(Records from a collection)

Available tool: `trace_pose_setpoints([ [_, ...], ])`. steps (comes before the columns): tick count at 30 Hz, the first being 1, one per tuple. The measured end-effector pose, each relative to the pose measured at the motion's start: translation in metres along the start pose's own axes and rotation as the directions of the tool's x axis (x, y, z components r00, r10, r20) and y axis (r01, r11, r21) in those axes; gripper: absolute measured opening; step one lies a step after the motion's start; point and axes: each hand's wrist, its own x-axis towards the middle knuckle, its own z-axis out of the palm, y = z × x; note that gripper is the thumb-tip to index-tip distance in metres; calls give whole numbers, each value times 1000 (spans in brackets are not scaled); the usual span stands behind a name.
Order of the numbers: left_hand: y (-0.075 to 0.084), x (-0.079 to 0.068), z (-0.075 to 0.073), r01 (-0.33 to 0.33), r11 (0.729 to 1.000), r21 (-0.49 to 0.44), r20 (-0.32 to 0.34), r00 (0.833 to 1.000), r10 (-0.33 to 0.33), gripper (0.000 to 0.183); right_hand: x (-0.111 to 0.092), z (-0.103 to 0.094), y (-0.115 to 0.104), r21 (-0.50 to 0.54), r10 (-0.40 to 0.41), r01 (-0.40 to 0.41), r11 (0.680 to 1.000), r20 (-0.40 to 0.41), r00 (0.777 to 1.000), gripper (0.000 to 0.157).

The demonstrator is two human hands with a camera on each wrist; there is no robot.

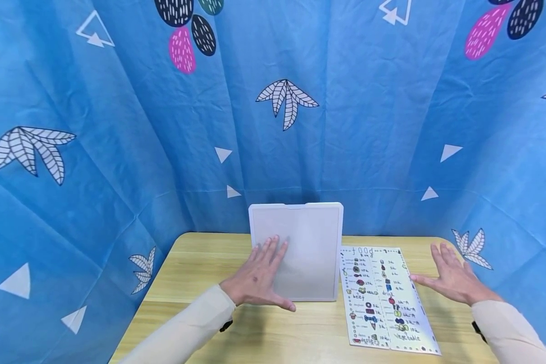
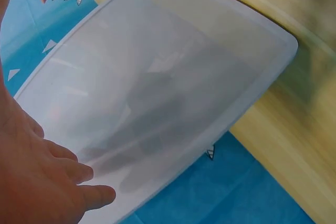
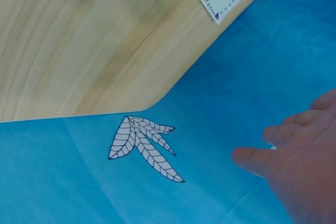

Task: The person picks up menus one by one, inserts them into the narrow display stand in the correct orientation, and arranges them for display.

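Observation:
A flat pale grey panel with a white rim (image 1: 311, 247) stands at the back of the table, a shallow notch in its top edge. My left hand (image 1: 260, 277) is in front of its left half, fingers spread and thumb pointing right. From the left wrist view, the panel (image 2: 173, 72) looks glossy, with dark hand-shaped shading on its face. A handwritten food list (image 1: 377, 308) with small coloured drawings lies to the panel's right. My right hand (image 1: 452, 278) hovers by the list's right edge, fingers extended and holding nothing.
The light wooden table (image 1: 200, 268) has rounded back corners. A blue patterned curtain (image 1: 368, 126) surrounds it at the back and both sides. In the right wrist view, the tabletop's corner (image 3: 105, 87) borders the curtain.

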Motion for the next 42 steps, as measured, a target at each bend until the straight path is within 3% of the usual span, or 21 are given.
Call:
trace_pose_setpoints([
  [25, 23, 8, 47, -33, 993, -112, -4, 999, 33, 136, 4, 24, 6, 109, -10, 12, 994, -16, 1000, 112],
  [34, 28, 13, 60, -39, 990, -136, -9, 999, 39, 132, 6, 29, 7, 202, 21, -26, 979, 28, 999, 115],
  [42, 33, 16, 68, -65, 986, -155, -25, 998, 62, 131, 8, 35, 7, 220, 33, -41, 975, 39, 999, 116],
])
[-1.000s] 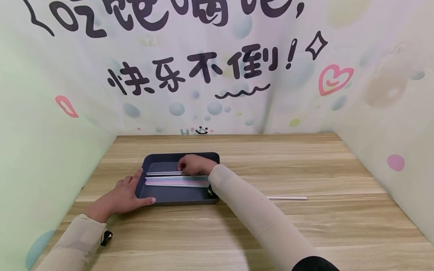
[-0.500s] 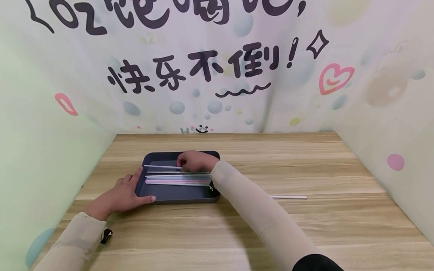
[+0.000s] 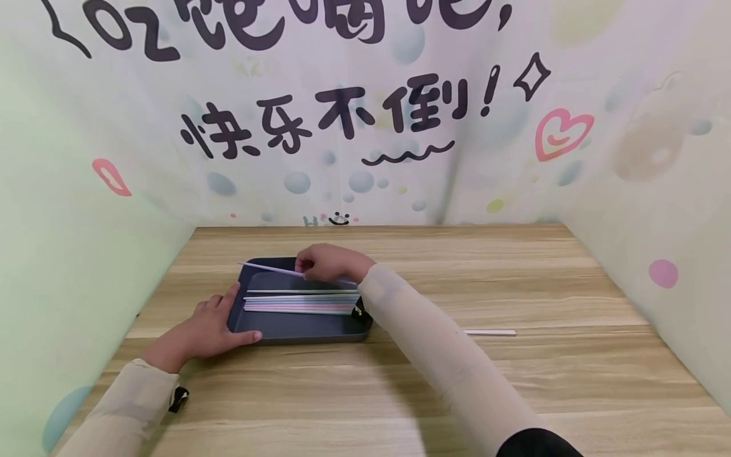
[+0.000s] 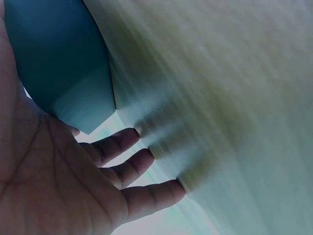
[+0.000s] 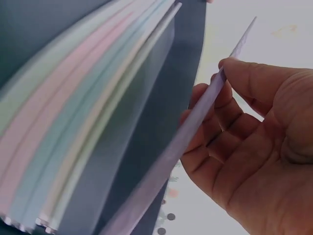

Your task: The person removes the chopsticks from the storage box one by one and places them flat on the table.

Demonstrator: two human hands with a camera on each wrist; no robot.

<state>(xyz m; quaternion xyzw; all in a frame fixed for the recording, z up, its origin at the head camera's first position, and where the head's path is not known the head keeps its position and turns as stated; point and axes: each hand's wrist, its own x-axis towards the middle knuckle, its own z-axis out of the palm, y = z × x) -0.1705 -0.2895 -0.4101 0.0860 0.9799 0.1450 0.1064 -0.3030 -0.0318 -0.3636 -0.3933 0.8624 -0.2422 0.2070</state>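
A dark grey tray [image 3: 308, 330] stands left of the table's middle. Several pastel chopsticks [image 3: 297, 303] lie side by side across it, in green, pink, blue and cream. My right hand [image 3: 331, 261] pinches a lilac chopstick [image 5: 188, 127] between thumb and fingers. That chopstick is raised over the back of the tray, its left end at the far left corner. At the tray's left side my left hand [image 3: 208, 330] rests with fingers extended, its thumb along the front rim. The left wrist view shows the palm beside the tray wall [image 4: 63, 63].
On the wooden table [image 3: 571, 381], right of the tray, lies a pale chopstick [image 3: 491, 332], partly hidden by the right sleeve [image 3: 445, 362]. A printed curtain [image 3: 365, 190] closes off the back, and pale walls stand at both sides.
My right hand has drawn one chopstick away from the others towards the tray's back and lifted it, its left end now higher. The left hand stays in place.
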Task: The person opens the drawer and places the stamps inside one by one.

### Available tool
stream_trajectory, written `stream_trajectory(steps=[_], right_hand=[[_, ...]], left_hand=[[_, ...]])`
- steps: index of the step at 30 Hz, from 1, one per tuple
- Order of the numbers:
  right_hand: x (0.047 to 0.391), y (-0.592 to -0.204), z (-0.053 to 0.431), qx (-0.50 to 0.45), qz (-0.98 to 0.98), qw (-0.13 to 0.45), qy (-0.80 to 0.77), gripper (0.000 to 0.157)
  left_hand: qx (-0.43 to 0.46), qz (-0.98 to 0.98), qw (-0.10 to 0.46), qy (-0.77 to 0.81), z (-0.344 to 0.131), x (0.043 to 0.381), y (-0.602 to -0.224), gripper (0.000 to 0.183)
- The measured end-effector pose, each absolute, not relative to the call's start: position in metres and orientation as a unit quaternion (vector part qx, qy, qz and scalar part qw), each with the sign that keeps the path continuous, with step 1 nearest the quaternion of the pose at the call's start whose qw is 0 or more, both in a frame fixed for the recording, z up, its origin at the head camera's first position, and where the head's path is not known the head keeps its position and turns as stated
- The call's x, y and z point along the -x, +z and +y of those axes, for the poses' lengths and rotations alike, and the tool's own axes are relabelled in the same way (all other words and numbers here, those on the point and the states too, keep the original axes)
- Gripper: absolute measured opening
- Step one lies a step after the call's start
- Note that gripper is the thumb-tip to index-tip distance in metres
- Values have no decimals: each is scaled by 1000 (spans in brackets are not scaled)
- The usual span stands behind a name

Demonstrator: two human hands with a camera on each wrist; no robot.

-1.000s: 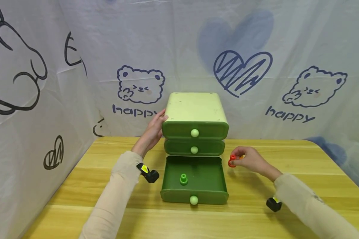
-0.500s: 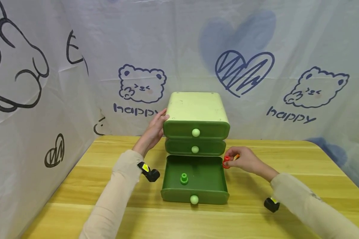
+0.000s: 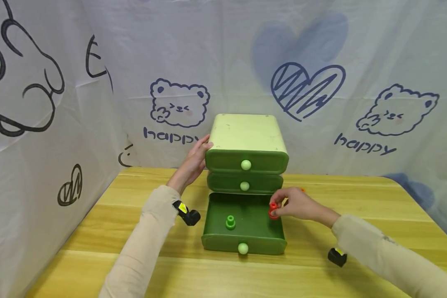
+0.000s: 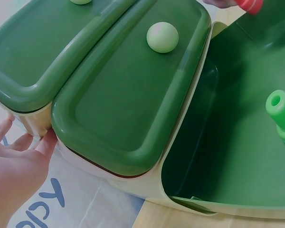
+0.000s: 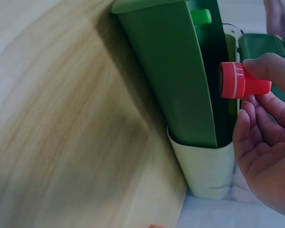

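Note:
My right hand [image 3: 299,203] pinches a small red stamp-like piece [image 3: 273,212], with a wide round base and narrower neck, over the right side of the pulled-out bottom drawer [image 3: 223,243]. In the right wrist view, the thumb and fingers hold the red piece [image 5: 241,81] by its neck, its base pointing away from the palm. A similar green piece [image 3: 230,222] stands upright inside that drawer, left of its middle. With its fingers fairly straight, my left hand [image 3: 191,162] rests against the left side of the cream-and-green drawer cabinet [image 3: 247,132].
The cabinet's top drawer [image 3: 223,162] and middle drawer [image 3: 223,182] are closed, each with a pale round knob. A small orange thing [image 3: 303,190] shows behind my right hand, mostly hidden. A printed cloth [image 3: 238,49] hangs behind the wooden table [image 3: 134,231].
My right hand has carried the red piece leftward from beside the cabinet to over the open drawer. The left hand has stayed on the cabinet's side. The head view has shifted slightly.

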State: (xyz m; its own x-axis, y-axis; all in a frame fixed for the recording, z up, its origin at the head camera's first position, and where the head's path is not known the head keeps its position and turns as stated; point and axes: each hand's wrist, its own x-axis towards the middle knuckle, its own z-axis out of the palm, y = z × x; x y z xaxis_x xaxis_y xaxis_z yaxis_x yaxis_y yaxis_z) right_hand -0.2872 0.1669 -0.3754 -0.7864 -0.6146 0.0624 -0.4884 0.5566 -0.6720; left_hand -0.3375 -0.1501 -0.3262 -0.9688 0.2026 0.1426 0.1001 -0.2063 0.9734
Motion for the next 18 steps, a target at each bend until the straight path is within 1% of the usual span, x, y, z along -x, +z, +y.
stream_trajectory(steps=[4, 10, 18], right_hand=[[286, -372, 160, 327, 872, 116, -344, 13], [290, -372, 148, 354, 865, 129, -332, 15], [294, -372, 129, 379, 855, 164, -313, 17]], left_hand=[[-119, 629, 32, 768, -150, 337, -327, 72], [-117, 629, 35, 768, -151, 337, -327, 73], [-115, 630, 33, 767, -151, 339, -328, 73]])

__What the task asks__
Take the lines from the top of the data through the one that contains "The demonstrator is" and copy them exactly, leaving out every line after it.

__Result__
Available tool: `trace_pose_setpoints([ [_, ...], ])`. steps (comes before the columns): tick count at 30 Hz, the first being 1, one per tuple. The measured end-effector pose, each relative to the pose measured at the motion's start: translation in metres along the start pose's own axes and rotation as the directions of the tool's x axis (x, y, z components r00, r10, r20) and y axis (r01, r11, r21) in those axes; gripper: absolute measured opening; step one lies a step after the motion's start; point and axes: each hand's wrist, its own x-axis towards the middle knuckle, its own z-axis out of the palm, y = z × x; note that gripper is the thumb-tip to index-tip distance in metres; calls give whole numbers, each value times 1000 (spans in brackets are not scaled); the usual span stands behind a name.
Order of the numbers: left_hand: y (-0.075 to 0.084), x (-0.079 to 0.068), z (-0.075 to 0.073), r01 (-0.33 to 0.33), r11 (0.729 to 1.000), r21 (-0.49 to 0.44), r20 (-0.32 to 0.34), r00 (0.833 to 1.000), r10 (-0.33 to 0.33), gripper (0.000 to 0.183); right_hand: x (-0.111 to 0.092), z (-0.103 to 0.094), y (-0.115 to 0.104), r21 (-0.50 to 0.54), r10 (-0.40 to 0.41), r01 (-0.40 to 0.41), r11 (0.680 to 1.000), r20 (-0.40 to 0.41), r00 (0.777 to 1.000), gripper (0.000 to 0.157).

The demonstrator is two human hands with a camera on each wrist; there is no robot.

The answer contains nothing further.